Abstract :
[fr] Traditionnellement, lorsqu’il est question de l’appréhension de l’économie par les règles juridiques les plus hautes, c’est la thèse de la ‘neutralité’ de la constitution qui est avancée par la doctrine, à la suite de certaines juridictions constitutionnelles nationales. Les normes fondamentales laisseraient ainsi une grande marge de manœuvre au pouvoir législatif, tout en proscrivant il est vrai les options les plus radicales. Autrement dit, le droit économique resterait en principe de rang législatif. La Belgique ne fait pas exception dans ce domaine, même si la Cour constitutionnelle n'a pas explicitement consacré la thèse de la neutralité économique, contrairement à son homologue allemande par exemple.
Pourtant, depuis un certain nombre d’années, les libertés économiques classiques qui fondent l’institution du marché (droit de propriété, liberté d’entreprendre et liberté contractuelle) se trouvent convoquées par le juge constitutionnel belge pour contrôler l’action du législateur, tandis que les droits économiques et sociaux, censés atténuer ou compenser les effets du marché, ont, eux, été l’objet d’une sanctuarisation expresse dans le texte suprême.
Cette ‘constitutionnalisation’ du droit économique en Belgique peut encore paraître marginale et contingente.
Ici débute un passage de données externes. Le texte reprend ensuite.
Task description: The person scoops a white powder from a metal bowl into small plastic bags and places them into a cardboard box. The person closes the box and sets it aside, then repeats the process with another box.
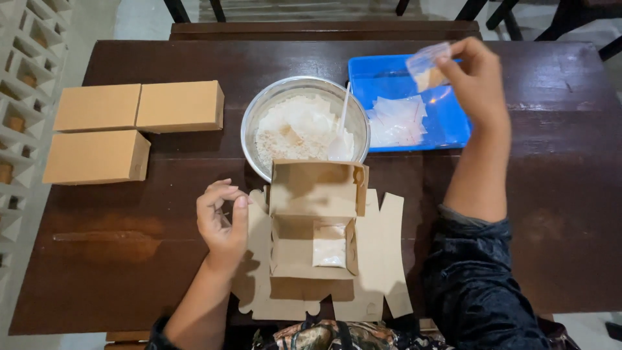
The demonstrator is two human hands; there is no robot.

Néanmoins, replacée dans une perspective de temps long et dans un contexte international marqué par l’intégration européenne, elle représente une lame de fond qui chamboule en profondeur l’organisation juridique de l’économie. Le phénomène interroge alors, en retour, la place laissée aux institutions de la démocratie représentative face aux nouvelles figures ‘expertales’ de la régulation.